Грек все больше распалялся: «Ты вспоминаешь сожжения христиан, а что твои друзья-мексиканцы, которые разрывают грудь тем, кого приносят в жертву на своих пирамидах? Не видишь себя соучастником еретических злодеяний?»
Монтень вынужден был признать, что одобрить подобную практику никак нельзя, но сказал, что работает над тем, чтобы молодой король Чимальпопока ее отменил.
В ответ грек усмехнулся: «К счастью для всех нас, чума оказалась убедительнее тебя».
Тогда, чтобы прекратить этот разговор, Монтень наполнил бокалы вином из собственных погребов и шутливо произнес: «С волками жить — по-волчьи выть!»
«А если волки сами к тебе пришли?» — спросил проницательный Сервантес.
И все погрузились в чтение.
Как-то раз, когда господин де Монтень отсутствовал, через одно из башенных окон Сервантес увидел во дворе замка молодую женщину, кормившую кур. Различить ее черты он не мог, но она произвела на него весьма яркое впечатление, осанкой и силуэтом напомнив знатную даму. Какое-то особое изящество увиделось ему в том, как она разбрасывает зерна.
Монтень вернулся позже, ближе к вечеру, с подарком для грека: это был мольберт и живописные принадлежности, ибо склонности гостя он угадал, рассматривая его рисунки.
Грек стал писать портреты хозяина дома и своего друга, а еще пейзажи окрестностей Бордо, которые наблюдал из окна.
Монтень и Сервантес с восхищением и испугом изучали собственные лица, словно присыпанные землей, слепленные из глины и наложенные на холст.
И все равно живописец не прекращал спорить с тем, кого считал отступником и пособником новых ересей. «Нужна смелость, чтобы быть на стороне побежденных», — говорил он.
Монтень смеялся в ответ: «Что же тогда я здесь с вами делаю?»
А потом сказал так: «Видишь ли, Доменикос, совсем скоро все мы будем потомками победителей и побежденных. Первые дети, ставшие плодом двух миров, уже выросли, это зрелые мужчины и женщины: наш государь Чимальпопока, сын Куаутемока и Маргариты Французской, — наш Адам. Марга-рита Дучичела, дочь Атауальпы и Марии Австрийской, — наша Ева. Король Наварры Тупак Генрих Амару, сын Жанны д’Альбре и Манко Капака, герцог Романьи Энрико Юпанки и его восемь братьев и сестер, сыновья и дочери Екатерины Медичи и полководца Кискиса, — такие же французы и итальянцы, как инки или мексиканцы. Инфант Филипп Виракоча, сын Карла Капака и Маргариты Дучичелы, наследник испанского трона и король всех римлян, — Авель нашего нового времени. Атауальпа, выходит, наш Эней: был ли Эней римлянином? Что, если для инков и мексиканцев мы в конечном счете этруски?»

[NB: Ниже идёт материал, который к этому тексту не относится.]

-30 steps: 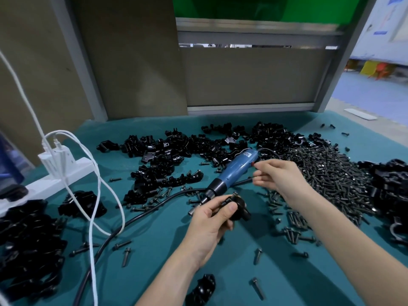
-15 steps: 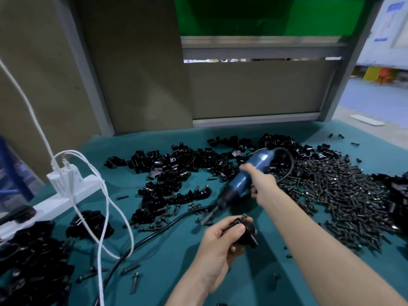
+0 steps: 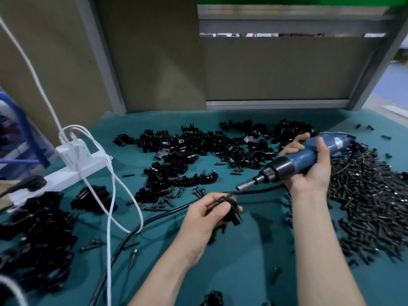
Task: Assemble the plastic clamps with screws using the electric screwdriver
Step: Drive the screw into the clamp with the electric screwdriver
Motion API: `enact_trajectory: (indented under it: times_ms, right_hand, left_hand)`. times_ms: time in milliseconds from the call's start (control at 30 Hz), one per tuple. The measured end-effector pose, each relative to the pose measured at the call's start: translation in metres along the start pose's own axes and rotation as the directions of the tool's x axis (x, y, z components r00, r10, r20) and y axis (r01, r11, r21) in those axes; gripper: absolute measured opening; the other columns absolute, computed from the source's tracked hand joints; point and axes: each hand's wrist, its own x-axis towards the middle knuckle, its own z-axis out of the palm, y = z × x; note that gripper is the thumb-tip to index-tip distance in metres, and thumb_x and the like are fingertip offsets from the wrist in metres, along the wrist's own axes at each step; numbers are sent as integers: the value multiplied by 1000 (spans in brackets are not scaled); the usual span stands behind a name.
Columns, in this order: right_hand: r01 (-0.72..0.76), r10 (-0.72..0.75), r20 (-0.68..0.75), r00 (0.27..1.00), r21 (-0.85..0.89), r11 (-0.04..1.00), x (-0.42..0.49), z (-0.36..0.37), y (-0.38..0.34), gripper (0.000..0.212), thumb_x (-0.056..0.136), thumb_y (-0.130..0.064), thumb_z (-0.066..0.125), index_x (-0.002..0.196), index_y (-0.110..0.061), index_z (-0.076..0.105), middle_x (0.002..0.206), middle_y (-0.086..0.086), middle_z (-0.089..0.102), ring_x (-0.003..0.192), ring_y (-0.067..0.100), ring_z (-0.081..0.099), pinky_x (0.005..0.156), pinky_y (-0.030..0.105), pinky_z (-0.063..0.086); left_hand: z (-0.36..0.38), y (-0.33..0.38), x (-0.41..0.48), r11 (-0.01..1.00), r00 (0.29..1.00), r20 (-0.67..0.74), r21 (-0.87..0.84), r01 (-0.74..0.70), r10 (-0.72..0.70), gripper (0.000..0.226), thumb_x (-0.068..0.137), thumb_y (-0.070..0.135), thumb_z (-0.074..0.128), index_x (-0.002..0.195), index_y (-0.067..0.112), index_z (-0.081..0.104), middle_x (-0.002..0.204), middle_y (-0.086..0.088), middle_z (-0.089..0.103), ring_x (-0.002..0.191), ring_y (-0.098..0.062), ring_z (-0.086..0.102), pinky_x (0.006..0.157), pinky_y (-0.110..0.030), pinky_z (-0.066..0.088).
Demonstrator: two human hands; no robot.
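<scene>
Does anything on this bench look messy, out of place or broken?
Nothing looks broken, but it is untidy: stray screws lie scattered over the green mat away from the big screw heap, and white charger cables loop across the black tool cord.

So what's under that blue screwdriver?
A black cable crosses the green mat below the screwdriver tip, with loose screws nearby. The right hand gripping its body hides whatever lies beneath there.

Bare left hand point(image 3: 204, 218) and right hand point(image 3: 314, 171), bare forearms, short thumbnail.
</scene>
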Motion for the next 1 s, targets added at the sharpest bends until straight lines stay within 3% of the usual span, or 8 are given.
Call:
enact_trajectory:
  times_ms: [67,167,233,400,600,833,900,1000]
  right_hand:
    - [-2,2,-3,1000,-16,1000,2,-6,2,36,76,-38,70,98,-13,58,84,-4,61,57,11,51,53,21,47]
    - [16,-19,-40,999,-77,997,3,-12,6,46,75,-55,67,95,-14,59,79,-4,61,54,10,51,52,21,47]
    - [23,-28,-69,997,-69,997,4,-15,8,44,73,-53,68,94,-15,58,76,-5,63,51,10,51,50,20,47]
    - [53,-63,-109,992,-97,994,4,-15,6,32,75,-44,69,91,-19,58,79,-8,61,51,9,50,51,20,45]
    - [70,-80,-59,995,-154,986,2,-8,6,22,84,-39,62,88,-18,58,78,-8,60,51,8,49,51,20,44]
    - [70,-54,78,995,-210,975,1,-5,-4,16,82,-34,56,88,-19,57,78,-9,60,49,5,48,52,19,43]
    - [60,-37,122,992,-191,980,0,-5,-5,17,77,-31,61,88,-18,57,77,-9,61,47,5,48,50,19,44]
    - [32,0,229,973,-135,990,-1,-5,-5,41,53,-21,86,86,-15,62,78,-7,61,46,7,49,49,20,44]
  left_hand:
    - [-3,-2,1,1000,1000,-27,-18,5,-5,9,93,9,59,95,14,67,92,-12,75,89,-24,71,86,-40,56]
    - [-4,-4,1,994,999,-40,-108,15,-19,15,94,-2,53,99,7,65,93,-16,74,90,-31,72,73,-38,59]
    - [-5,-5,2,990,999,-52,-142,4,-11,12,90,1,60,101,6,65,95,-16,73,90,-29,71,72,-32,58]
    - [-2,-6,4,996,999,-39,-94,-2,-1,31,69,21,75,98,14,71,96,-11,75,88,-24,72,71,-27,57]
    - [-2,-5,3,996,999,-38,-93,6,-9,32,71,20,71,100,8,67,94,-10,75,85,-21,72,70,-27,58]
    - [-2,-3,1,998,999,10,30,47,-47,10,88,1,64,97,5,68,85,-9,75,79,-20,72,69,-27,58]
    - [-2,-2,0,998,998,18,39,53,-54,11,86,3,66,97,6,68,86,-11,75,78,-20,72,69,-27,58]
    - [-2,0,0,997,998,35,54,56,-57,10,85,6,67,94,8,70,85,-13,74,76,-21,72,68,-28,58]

Сервантес слушал его и через окно, выходящее в сад, заметил даму, которая прежде появлялась во дворе. На этот раз она обходила грядки с помидорами и подстригала деревья авокадо. Пребывание взаперти и долгая череда злоключений, приведших их в эту башню, несомненно, распалили его воображение. Юность сделала остальное. Он влюбился.
Как-то вечером он вышел во двор выкурить трубку и увидел, как дама мелькнула в окне второй башни — точь-в-точь такой же, где скрывался он сам, — в мерцании свечей, озарявших, по всей видимости, ее покои. Вокруг было темно, он не боялся, что его обнаружат, — разве что предусмотрительно скрывал в ладони трубку с табаком, — и долго наблюдал, как женщина движется в амбразуре окна; не ушел он, даже когда в башне воцарилась такая же тьма и все указывало на то, что дама отправилась спать, так что в конце концов уснул под деревом.
Перед самым рассветом грек, обеспокоенный тем, что проснулся один и не обнаружил в комнате товарища, спустился вниз на поиски — убедиться, что его не застал какой-нибудь слуга или крестьянин, и нашел там же, под деревом: глаза его были закрыты, он спал без задних ног. Сначала грек осторожно потеребил его за плечо, но Сервантес не просыпался; пришлось повернуть его и расшевелить — тогда он наконец потянулся и, ошарашенно озираясь по сторонам, произнес: «Да простит тебя Господь, друг мой, ибо ты оторвал меня от самого восхитительного зрелища, какое только может представить мужчина». На что грек, ударяя его по щекам, чтобы привести в чувство, счел нужным сообщить: «Полагаю, ты о госпоже де Монтень, супруге хозяина. Ее зовут Франсуаза».
Они вернулись в кабинет, служивший им спальней, и легли досматривать сны до первых петухов, но Сервантес больше уснуть не смог и провел оставшееся до рассвета время, рисуя в мыслях даму, лежащую на постели в одной ночной сорочке.